Dataset excerpt
╭──

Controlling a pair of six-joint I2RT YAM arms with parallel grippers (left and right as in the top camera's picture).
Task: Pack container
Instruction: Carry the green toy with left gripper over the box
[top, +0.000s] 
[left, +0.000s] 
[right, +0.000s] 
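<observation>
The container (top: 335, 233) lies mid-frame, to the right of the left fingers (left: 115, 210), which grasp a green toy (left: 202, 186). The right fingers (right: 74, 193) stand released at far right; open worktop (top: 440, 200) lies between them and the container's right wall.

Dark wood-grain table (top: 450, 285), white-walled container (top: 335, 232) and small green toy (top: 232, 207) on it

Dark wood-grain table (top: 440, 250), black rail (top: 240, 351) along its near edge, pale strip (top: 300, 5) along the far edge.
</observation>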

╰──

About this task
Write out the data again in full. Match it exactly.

Final answer
Controlling a pair of six-joint I2RT YAM arms with parallel grippers (left and right as in the top camera's picture).
Task: Pack container
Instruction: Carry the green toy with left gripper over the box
[top, +0.000s] 
[left, +0.000s] 
[right, +0.000s] 
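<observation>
The container (top: 335, 233) lies mid-frame, to the right of the left fingers (left: 115, 210), which grasp a green toy (left: 202, 186). The right fingers (right: 74, 193) stand released at far right; open worktop (top: 440, 200) lies between them and the container's right wall.

Dark wood-grain table (top: 450, 285), white-walled container (top: 335, 232) and small green toy (top: 232, 207) on it

Dark wood-grain table (top: 440, 250), black rail (top: 240, 351) along its near edge, pale strip (top: 300, 5) along the far edge.
</observation>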

The answer contains nothing further.